A damaged temple complex at the Indian-run town of Poonch on Thursday (May 8, 2025). - AFP
NEW DELHI (AFP): India's government said Thursday that Pakistan launched an overnight air attack using "drones and missiles", before New Delhi retaliated to destroy an air defence system in Lahore.
"Pakistan attempted to engage a number of military targets... using drones and missiles," India's defence ministry said in a statement, adding that "these were neutralised" by air defence systems.
New Delhi said that areas targeted included sites in Indian-administered Jammu and Kashmir, and India's Punjab state -- including the key cities of Amritsar, Ludhiana, Chandigarh -- as well as Bhuj in Gujarat state.
"The debris of these attacks is now being recovered from a number of locations," it added.
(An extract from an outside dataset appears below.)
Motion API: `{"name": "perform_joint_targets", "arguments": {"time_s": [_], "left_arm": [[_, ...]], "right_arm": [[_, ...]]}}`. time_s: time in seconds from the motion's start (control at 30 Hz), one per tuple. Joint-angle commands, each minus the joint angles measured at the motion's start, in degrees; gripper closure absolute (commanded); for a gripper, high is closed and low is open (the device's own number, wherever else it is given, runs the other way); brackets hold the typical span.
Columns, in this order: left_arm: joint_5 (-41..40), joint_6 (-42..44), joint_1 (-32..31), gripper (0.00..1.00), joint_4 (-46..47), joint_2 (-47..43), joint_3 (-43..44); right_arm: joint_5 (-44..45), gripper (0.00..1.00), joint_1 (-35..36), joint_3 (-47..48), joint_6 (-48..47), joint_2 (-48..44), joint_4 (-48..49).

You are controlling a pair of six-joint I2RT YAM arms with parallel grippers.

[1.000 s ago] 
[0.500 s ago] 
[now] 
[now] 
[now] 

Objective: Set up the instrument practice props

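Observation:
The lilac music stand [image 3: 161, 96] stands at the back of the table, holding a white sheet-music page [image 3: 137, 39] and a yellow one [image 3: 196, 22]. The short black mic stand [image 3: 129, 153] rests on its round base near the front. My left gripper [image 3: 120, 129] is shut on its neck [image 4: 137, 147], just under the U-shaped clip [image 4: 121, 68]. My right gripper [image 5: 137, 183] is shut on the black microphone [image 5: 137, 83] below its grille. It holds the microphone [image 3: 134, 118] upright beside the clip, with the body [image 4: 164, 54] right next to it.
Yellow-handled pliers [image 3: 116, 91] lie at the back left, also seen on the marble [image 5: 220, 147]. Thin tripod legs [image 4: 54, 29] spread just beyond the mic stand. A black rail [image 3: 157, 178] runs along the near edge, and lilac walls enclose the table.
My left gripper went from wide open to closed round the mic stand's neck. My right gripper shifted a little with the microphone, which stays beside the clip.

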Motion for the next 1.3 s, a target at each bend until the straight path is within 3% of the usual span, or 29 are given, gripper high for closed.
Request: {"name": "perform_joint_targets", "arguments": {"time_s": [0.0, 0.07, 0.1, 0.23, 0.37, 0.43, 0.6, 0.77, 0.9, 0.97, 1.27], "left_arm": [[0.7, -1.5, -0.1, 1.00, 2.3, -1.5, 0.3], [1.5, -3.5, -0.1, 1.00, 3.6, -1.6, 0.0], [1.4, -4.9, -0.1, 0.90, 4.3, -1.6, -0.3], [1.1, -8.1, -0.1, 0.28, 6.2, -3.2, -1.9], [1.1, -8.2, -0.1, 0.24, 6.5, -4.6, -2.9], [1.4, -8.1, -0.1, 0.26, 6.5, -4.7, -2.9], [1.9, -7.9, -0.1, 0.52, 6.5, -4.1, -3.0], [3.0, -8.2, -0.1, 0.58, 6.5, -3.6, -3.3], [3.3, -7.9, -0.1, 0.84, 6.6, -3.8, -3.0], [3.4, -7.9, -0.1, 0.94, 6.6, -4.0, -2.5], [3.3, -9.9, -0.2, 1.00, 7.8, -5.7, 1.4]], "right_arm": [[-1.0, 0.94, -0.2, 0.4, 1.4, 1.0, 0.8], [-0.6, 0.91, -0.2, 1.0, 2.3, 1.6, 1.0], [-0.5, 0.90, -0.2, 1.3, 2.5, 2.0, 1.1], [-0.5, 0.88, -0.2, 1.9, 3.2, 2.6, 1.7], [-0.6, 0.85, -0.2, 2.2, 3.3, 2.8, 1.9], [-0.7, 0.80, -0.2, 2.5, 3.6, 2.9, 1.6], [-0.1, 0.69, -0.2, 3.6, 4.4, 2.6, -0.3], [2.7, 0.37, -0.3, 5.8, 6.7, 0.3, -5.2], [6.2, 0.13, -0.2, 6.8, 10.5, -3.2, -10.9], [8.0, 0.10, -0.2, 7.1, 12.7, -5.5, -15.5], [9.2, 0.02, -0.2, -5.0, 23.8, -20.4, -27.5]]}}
The defence ministry said that on Thursday morning its military had "targeted air defence radars and systems at a number of locations in Pakistan", saying that the "response has been in the same domain, with the same intensity, as Pakistan".
It added that it had been "reliably learnt that an air defence system at Lahore has been neutralised".
India also accused Pakistan of having "increased the intensity of its unprovoked firing across the Line of Control using mortars and heavy calibre artillery" across the de facto border in Jammu and Kashmir
India also said the number of people who have been killed by Pakistani firing since the escalation of violence on Wednesday had risen to 16, including three women and five children.
India added that it remained committed to "non-escalation, provided it is respected by the Pakistani military".
Meanwhile, Pakistan's army said Thursday it shot down 25 Indian drones, a day after the worst violence between the nuclear-armed rivals in two decades.
Pakistani Prime Minister Shehbaz Sharif vowed to retaliate after India launched deadly missile strikes on Wednesday morning, escalating days of gunfire along their border.
At least 45 deaths were reported from both sides following Wednesday's violence, including children.
Pakistan's military said in a statement Thursday that it had "so far shot down 25 Israeli-made Harop drones" at multiple location across the country.
"Last night, India showed another act of aggression by sending drones to multiple locations," Pakistan's military spokesman Ahmed Sharif Chaudhry said from the army's headquarters in Rawalpindi, where a drone was downed.
"One managed to engage in a military target near Lahore," he said, adding that four troops in the city were injured.